S'agissant de la rhinite allergique saisonnière, cette proposition est "acceptable si elle se limite à un renouvellement d'ordonnance", juge le SNORL dans un communiqué de presse, car "la maladie nécessite une évaluation médicale régulière".
Le syndicat ne comprend en revanche pas la possibilité qui serait offerte aux pharmaciens d'officine de prescrire une antibiothérapie à un patient présentant des signes de sinusite aigue. "Le diagnostic de sinusite est difficile, demande une certaine expérience pour ne pas confondre avec une rhinite d'une part et pour détecter des signes de complication d'autre part", met-il en garde. Et de rappeler qu'"une sinusite aigue maxillaire non compliquée ne nécessite pas d’antibiothérapie". "Ce transfert de tâche expose à un double risque" : "des prescriptions excessives d'antibiotiques dans des cas non justifiés et des retards diagnostiques sur des complications", alerte le SNORL.

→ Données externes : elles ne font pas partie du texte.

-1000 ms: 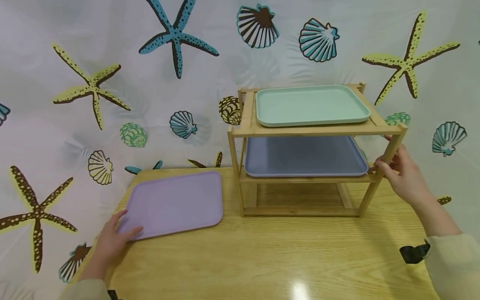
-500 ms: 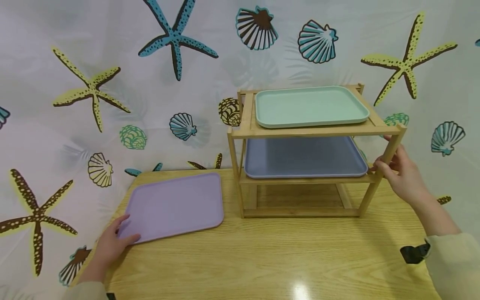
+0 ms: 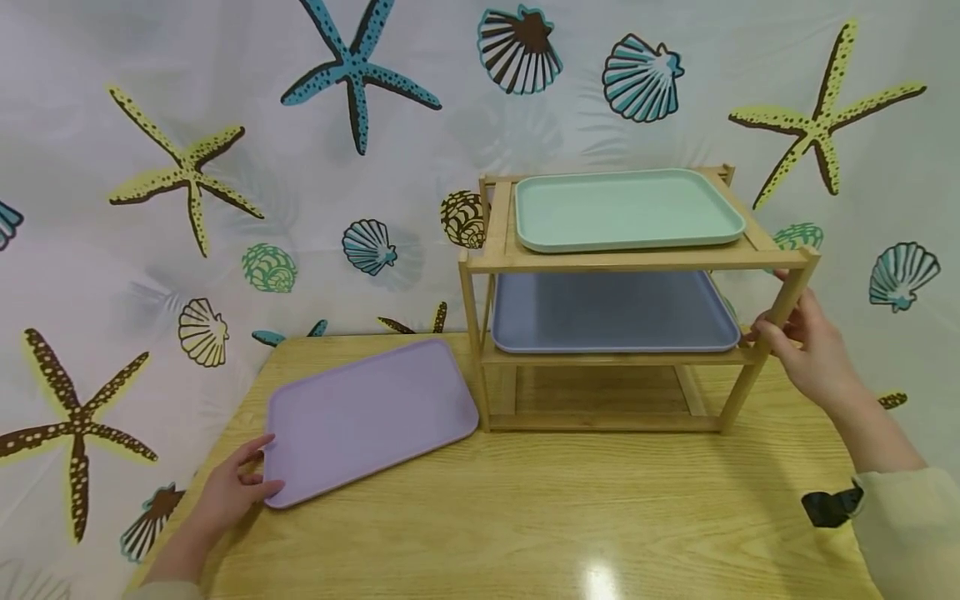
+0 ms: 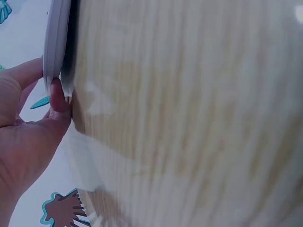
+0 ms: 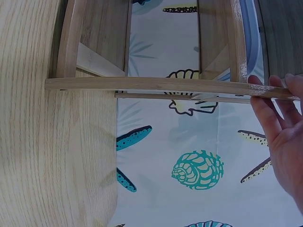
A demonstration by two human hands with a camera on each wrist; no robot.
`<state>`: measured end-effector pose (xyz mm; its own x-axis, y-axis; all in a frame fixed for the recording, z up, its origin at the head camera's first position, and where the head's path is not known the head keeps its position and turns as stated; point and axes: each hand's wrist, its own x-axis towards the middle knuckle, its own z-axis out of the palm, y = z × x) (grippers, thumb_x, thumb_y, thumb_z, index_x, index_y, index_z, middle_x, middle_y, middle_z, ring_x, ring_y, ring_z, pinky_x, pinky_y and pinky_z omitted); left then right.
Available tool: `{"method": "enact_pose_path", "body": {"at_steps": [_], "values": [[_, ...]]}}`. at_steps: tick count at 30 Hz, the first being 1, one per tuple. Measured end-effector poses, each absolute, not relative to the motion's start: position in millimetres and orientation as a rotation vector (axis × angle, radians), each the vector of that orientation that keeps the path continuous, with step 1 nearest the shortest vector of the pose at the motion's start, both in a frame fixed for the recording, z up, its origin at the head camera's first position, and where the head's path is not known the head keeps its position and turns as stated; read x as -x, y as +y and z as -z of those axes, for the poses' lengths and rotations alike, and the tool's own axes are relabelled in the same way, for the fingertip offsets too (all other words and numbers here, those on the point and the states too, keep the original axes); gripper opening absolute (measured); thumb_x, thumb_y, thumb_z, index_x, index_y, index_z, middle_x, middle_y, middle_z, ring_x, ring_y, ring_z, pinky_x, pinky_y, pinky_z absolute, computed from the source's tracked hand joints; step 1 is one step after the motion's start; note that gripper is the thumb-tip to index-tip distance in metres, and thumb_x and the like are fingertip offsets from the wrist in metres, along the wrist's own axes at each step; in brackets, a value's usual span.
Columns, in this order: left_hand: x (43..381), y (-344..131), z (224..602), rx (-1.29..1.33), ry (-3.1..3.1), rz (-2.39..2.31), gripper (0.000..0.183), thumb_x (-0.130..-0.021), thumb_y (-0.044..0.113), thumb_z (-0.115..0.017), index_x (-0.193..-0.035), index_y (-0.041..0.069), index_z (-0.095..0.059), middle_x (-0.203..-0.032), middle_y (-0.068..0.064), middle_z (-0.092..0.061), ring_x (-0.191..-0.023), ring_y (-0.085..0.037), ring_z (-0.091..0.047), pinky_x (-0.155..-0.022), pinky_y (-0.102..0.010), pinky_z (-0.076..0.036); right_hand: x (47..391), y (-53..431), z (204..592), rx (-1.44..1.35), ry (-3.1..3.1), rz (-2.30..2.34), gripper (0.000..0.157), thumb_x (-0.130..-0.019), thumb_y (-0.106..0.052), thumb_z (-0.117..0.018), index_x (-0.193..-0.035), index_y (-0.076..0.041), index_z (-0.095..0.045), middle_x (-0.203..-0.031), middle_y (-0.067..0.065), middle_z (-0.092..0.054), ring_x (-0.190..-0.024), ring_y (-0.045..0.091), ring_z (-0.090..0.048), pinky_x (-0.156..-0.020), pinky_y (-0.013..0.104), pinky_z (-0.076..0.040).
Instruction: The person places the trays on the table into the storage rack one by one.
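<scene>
The purple tray [image 3: 367,421] has moved closer to the wooden rack [image 3: 622,263]

The purple tray is flat and wide, and it is on the left part of the counter [image 3: 525,517]. Half a second ago, there was a clear gap between it and the rack. Now its right corner is just beside the rack's front left leg, and I can't tell if they touch. The tray has turned too, so it slants more, and its left end is nearer to the person.

The left hand [image 3: 232,496] has come along with it. Its grip is clamped on the tray's left end, with the thumb at the near corner. A dark strip shows under the tray in the left wrist view, so that end may be up a little, but that view is blurry.

The rack has stayed in the same place. The right hand [image 3: 813,350] is still on it too. Its grip is wrapped around the front right post [image 3: 744,392].

Two more trays have not moved on the rack. The green tray [image 3: 630,208] lies on the top, and the blue tray [image 3: 615,312] lies on the shelf below it.

Behind it all hangs a pale cloth [image 3: 435,217] with sea stars and shells on it.
</scene>
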<state>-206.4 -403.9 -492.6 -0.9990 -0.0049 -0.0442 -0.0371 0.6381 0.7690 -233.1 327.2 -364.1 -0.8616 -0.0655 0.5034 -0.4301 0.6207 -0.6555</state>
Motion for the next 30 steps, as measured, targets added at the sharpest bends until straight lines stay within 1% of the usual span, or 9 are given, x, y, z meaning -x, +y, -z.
{"method": "enact_pose_path", "body": {"at_steps": [2, 6, 11, 14, 16, 19, 24, 27, 30], "values": [[205, -402, 491, 0.036, 2.761, -1.416, 0.073, -0.085, -0.002, -0.072, -0.146, -0.007, -0.031, -0.131, -0.04, -0.04, -0.085, -0.006, -0.057, -0.067, -0.023, -0.052, 232, 327, 363, -0.387, -2.42, -1.128, 0.065, -0.099, 0.0, -0.051, -0.154, -0.014, -0.019, -0.097, 0.016, -0.06, -0.081, -0.01, -0.054, -0.066, 0.008, -0.045], [202, -398, 487, -0.006, 2.681, -1.518, 0.069, -0.087, -0.004, -0.068, -0.146, -0.009, -0.031, -0.134, -0.042, -0.04, -0.093, 0.007, -0.054, -0.075, -0.02, -0.052, 231, 327, 363, -0.377, -2.429, -1.119, 0.065, -0.1, -0.003, -0.05, -0.155, -0.017, -0.019, -0.098, 0.019, -0.06, -0.081, -0.011, -0.054, -0.066, 0.008, -0.045], [196, -391, 483, -0.019, 2.628, -1.524, 0.064, -0.089, 0.006, -0.07, -0.143, -0.007, -0.038, -0.134, -0.035, -0.044, -0.097, 0.004, -0.049, -0.076, -0.018, -0.048, 230, 327, 362, -0.377, -2.427, -1.119, 0.065, -0.1, -0.003, -0.05, -0.155, -0.018, -0.019, -0.099, 0.021, -0.059, -0.082, -0.012, -0.053, -0.067, 0.008, -0.045], [192, -388, 484, 0.019, 2.494, -1.682, 0.056, -0.091, 0.004, -0.067, -0.143, 0.003, -0.046, -0.128, -0.026, -0.051, -0.096, -0.001, -0.055, -0.075, -0.024, -0.052, 231, 327, 362, -0.375, -2.432, -1.106, 0.065, -0.1, -0.004, -0.05, -0.156, -0.019, -0.018, -0.099, 0.02, -0.06, -0.082, -0.012, -0.053, -0.066, 0.007, -0.044], [189, -388, 483, 0.05, 2.375, -1.803, 0.051, -0.092, 0.002, -0.065, -0.139, 0.017, -0.052, -0.12, -0.018, -0.056, -0.093, -0.006, -0.06, -0.072, -0.029, -0.055, 231, 327, 362, -0.373, -2.431, -1.109, 0.065, -0.1, -0.003, -0.05, -0.155, -0.018, -0.018, -0.099, 0.02, -0.059, -0.082, -0.012, -0.053, -0.066, 0.007, -0.044], [186, -390, 482, 0.062, 2.217, -1.947, 0.055, -0.094, -0.001, -0.061, -0.132, 0.036, -0.052, -0.111, -0.009, -0.059, -0.09, -0.012, -0.063, -0.07, -0.032, -0.057, 231, 326, 363, -0.374, -2.428, -1.137, 0.065, -0.1, -0.002, -0.05, -0.155, -0.016, -0.018, -0.099, 0.02, -0.059, -0.082, -0.011, -0.054, -0.067, 0.007, -0.044], [182, -392, 479, 0.052, 2.097, -2.09, 0.061, -0.096, -0.004, -0.056, -0.135, 0.042, -0.047, -0.106, -0.002, -0.058, -0.087, -0.013, -0.063, -0.067, -0.03, -0.056, 231, 327, 363, -0.372, -2.431, -1.161, 0.066, -0.1, -0.002, -0.05, -0.155, -0.017, -0.017, -0.1, 0.017, -0.058, -0.083, -0.01, -0.055, -0.069, 0.006, -0.045], [179, -393, 479, 0.045, 2.036, -2.154, 0.061, -0.096, -0.005, -0.054, -0.133, 0.044, -0.049, -0.106, 0.0, -0.059, -0.086, -0.013, -0.063, -0.066, -0.028, -0.056, 231, 327, 363, -0.38, -2.427, -1.165, 0.066, -0.1, -0.001, -0.05, -0.155, -0.017, -0.017, -0.099, 0.014, -0.057, -0.083, -0.01, -0.055, -0.069, 0.007, -0.045], [175, -395, 478, 0.026, 1.987, -2.196, 0.061, -0.097, -0.006, -0.053, -0.13, 0.045, -0.052, -0.105, 0.001, -0.061, -0.083, -0.012, -0.063, -0.062, -0.025, -0.054, 231, 327, 362, -0.393, -2.42, -1.17, 0.066, -0.1, 0.0, -0.049, -0.155, -0.015, -0.017, -0.099, 0.016, -0.057, -0.082, -0.009, -0.056, -0.069, 0.007, -0.045]]}}
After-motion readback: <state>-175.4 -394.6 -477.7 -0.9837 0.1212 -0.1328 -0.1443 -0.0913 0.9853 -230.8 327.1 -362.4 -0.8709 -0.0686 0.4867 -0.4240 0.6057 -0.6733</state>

Le Gouvernement entend également libérer du temps médical en autorisant les audioprothésistes à réaliser certains actes, comme le retrait non-instrumental des bouchons de cérumen. Mesure que l'exécutif a fait passer par voie d'amendement dans la PPL Mouiller. Inquiet, le SNORL estimé impératif de "distinguer deux situations : la nécessité de retirer un bouchon à un patient connu et suivi par l'audioprothésiste et si le médecin qui a prescrit l’appareillage a bien précisé l'absence d’anomalie du conduit auditif et du tympan d'une part et l'accès direct à un audioprothésiste par un patient qui ressent son oreille bouchée et pense avoir un bouchon de cérumen de l'autre".

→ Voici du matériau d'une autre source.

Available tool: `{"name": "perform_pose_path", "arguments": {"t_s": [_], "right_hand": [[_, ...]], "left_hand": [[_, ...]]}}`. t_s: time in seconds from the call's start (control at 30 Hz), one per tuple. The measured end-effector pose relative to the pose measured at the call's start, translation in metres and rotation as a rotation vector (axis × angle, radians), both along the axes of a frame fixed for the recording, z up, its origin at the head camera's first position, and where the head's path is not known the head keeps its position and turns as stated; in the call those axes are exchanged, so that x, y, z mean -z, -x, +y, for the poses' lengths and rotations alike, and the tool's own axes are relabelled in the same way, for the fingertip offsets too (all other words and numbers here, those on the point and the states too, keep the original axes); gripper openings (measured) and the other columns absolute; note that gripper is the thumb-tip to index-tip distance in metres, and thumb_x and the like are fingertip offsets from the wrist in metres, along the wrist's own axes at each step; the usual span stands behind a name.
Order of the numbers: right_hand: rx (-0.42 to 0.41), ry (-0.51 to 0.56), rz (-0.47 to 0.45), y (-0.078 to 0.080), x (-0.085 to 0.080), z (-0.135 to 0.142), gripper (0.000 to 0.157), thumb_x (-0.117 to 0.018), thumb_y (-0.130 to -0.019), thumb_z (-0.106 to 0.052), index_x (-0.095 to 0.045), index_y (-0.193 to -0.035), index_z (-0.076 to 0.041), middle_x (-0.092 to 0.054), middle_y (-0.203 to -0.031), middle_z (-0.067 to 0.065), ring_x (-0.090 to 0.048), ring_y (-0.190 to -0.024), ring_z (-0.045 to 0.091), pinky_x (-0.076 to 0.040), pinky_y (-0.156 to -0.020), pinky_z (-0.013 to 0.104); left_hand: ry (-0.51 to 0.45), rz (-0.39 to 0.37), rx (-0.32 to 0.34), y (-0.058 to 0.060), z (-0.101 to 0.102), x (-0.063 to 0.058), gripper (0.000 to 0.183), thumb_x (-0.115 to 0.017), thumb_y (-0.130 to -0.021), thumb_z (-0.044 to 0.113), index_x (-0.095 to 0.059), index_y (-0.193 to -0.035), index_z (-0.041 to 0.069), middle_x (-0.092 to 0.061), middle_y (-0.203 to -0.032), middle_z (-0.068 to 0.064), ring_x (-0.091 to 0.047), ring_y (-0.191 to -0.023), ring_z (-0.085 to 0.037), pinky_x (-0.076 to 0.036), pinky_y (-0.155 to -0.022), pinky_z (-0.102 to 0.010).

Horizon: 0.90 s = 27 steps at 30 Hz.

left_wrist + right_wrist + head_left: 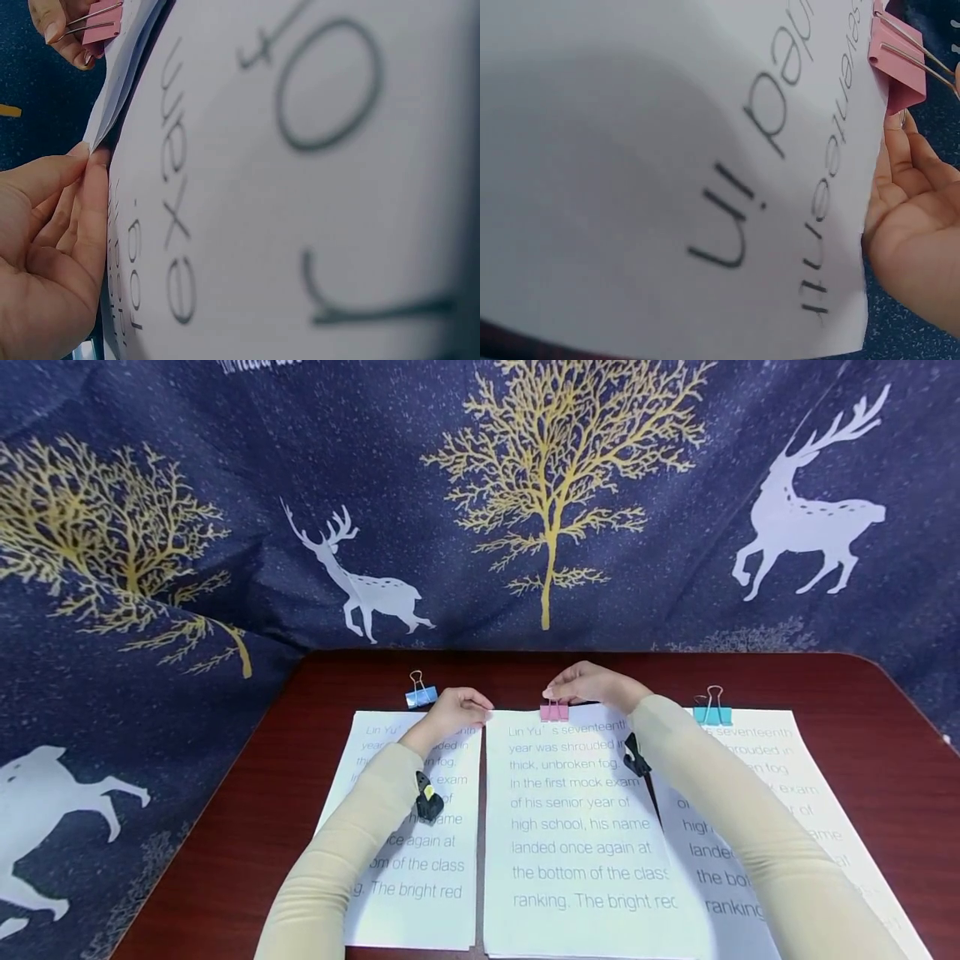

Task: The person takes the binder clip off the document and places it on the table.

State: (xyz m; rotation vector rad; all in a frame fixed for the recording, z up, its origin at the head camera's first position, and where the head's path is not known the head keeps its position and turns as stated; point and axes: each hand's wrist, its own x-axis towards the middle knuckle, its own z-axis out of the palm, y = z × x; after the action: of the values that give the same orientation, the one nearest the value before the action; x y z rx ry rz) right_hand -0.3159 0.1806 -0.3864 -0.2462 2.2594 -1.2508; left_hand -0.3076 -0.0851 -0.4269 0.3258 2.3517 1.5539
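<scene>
A pink binder clip (554, 712) sits on the top edge of the middle paper stack (577, 835). My right hand (594, 683) pinches its wire handles, as the left wrist view also shows. Below the clip in the right wrist view, the other fingers of that hand (915, 202) lie behind the paper. My left hand (453, 713) reaches over the left paper stack (435, 914). Its thumb and a finger pinch the middle stack's top left corner, seen close in the left wrist view, where several sheet edges show.
A blue binder clip (422, 697) stands at the left stack's top edge; whether it grips the paper I cannot tell. A teal binder clip (712, 716) is on the right paper stack (806, 760), which the middle stack partly overlaps. Dark red table (247, 852); patterned cloth (480, 610) behind.
</scene>
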Motion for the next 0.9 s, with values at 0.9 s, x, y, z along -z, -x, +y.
{"name": "perform_pose_path", "arguments": {"t_s": [0.9], "right_hand": [[0.079,0.009,0.014,0.013,-0.006,-0.002,0.047,-0.058,-0.090,-0.025,-0.048,-0.127,0.002,-0.051,-0.130,0.020,-0.048,-0.122,0.033,-0.043,-0.099,0.041]], "left_hand": [[0.014,-0.108,-0.016,0.002,0.000,-0.005,0.020,-0.062,-0.084,0.002,-0.063,-0.103,-0.004,-0.067,-0.097,-0.017,-0.066,-0.080,-0.013,-0.055,-0.078,-0.031]]}}
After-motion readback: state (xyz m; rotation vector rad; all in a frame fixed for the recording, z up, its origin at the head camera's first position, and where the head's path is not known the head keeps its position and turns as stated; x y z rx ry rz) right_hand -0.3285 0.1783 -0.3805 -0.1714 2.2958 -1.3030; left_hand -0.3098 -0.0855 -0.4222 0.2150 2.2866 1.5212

Pour les médecins ORL, "cette seconde situation impose un examen médical pour là encore pouvoir aboutir à un diagnostic".
La période de transition démographique peut être surmontée
"Si les mesures nécessaires n'ont pas été prises" pour anticiper les départs à la retraite prévisibles de nombreux ORL, "ce n'est pas de la responsabilité des médecins", tient à rappeler le syndicat, qui s'inquiète des dérives éventuelles qui pourraient survenir avec ces mesures. "Il ne faut donc pas les culpabiliser et il est temps de nous écouter pour prendre les décisions rapidement efficaces, qui permettront une prise en charge médicale de qualité pour les patients", lance l'organisation présidée par le Dr Nils Morel.

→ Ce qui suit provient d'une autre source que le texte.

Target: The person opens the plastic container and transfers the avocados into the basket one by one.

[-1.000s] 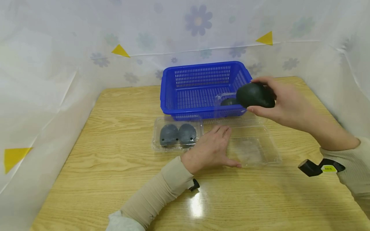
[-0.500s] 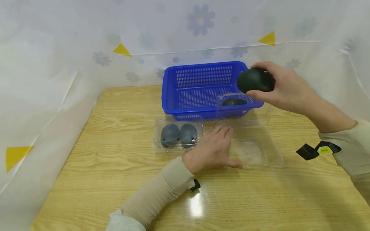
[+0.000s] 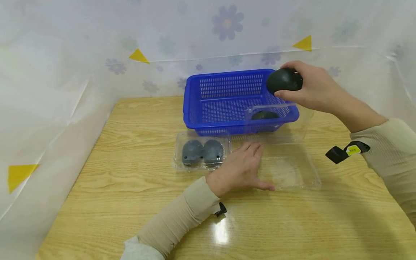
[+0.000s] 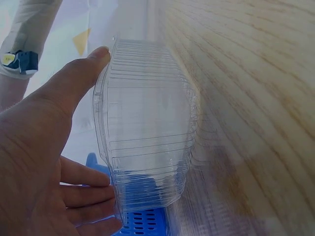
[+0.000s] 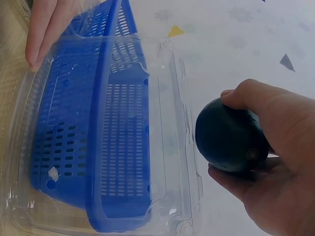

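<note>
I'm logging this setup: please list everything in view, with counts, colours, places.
Wood-grain table: 1, yellow-brown, centre.
Slotted plastic basket: 1, blue, table's far side.
Plastic clamshells: 2, clear, before the basket; left closed, right open.
Oval fruits: 4, dark green; one held, one in basket, two in closed clamshell.
Floral sheeting: count unclear, white, around table.
Flat triangles: 3 in head view, yellow, on sheeting.
Wrist devices: 2, black, on wrists.
Sleeves: 2, beige, forearms.
Left hand: 1, at open clamshell's rim.
Right hand: 1, by basket, gripping fruit.

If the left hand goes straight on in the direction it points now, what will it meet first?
Most likely the left hand would first meet the open clear plastic clamshell, right at its fingers; the blue basket stands behind. Exact depth is unclear.
</note>
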`<state>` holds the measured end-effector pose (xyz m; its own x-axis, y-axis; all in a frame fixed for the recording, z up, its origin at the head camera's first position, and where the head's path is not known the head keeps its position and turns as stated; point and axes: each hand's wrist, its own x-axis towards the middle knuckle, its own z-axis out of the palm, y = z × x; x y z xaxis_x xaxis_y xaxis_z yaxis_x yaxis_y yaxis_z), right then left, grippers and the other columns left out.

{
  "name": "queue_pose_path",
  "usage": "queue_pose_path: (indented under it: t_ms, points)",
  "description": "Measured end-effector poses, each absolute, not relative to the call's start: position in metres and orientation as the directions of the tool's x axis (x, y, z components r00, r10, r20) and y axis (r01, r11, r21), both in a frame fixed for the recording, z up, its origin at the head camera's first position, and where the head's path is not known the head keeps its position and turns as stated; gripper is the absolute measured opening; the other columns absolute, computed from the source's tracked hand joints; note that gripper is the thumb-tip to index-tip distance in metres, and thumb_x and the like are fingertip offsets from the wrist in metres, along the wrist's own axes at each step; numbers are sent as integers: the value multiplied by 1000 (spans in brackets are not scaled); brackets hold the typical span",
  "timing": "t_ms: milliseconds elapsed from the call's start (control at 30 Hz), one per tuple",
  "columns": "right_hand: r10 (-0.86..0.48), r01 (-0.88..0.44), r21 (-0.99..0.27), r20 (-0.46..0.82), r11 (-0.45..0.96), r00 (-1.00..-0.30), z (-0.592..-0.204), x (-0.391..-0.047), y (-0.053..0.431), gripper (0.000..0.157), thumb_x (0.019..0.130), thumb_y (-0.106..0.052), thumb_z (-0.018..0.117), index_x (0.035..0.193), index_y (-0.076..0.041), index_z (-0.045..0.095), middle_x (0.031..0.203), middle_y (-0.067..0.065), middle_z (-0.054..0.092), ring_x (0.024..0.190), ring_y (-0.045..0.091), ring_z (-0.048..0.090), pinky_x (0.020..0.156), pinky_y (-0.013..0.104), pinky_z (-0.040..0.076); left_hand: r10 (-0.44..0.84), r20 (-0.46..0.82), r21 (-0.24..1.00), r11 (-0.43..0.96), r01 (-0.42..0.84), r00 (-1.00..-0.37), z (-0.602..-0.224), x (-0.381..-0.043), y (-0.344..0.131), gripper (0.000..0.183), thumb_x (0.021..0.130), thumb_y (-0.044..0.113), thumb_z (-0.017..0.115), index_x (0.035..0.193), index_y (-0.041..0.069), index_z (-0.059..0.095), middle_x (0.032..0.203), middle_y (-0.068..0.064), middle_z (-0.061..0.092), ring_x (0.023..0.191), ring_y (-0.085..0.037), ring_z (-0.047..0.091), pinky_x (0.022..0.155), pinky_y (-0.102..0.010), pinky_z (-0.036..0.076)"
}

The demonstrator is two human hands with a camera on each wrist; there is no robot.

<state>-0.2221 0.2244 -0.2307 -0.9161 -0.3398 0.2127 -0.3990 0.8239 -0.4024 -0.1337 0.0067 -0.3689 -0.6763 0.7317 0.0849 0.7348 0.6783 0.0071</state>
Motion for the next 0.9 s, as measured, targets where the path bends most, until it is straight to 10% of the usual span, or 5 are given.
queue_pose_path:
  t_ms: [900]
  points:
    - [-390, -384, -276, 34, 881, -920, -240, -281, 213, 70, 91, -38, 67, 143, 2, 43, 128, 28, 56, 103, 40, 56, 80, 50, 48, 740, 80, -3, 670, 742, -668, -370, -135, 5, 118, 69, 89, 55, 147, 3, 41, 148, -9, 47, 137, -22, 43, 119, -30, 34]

Pour le SNORL, cette "période de transition démographique" peut toutefois "être surmontée", "en attendant l'arrivée des futurs médecins diplômés (12000 admis en seconde année en 2025 contre 3500 par an au début des années 1990)".
L'organisation liste d'ailleurs plusieurs propositions : inciter au cumul emploi retraite, "en réduisant les charges de ces médecins et surtout en leur permettant d’améliorer leur pension retraite lors de cet exercice" ; favoriser les remplacements en libéral, en autorisant par exemple des jours de congés sans solde pour les étudiants de 3ème cycle ; développer les stages ORL pour ces mêmes étudiants ; ou encore favoriser le déploiement des assistants médicaux.
Enfin, "pour plus de sécurité pour les patients", les professionnels vers lesquels des tâches ont été transférées "devraient systématiquement demander une téléexpertise au médecin traitant ou à un médecin de la CPTS en absence de médecin traitant pour valider la prise en charge".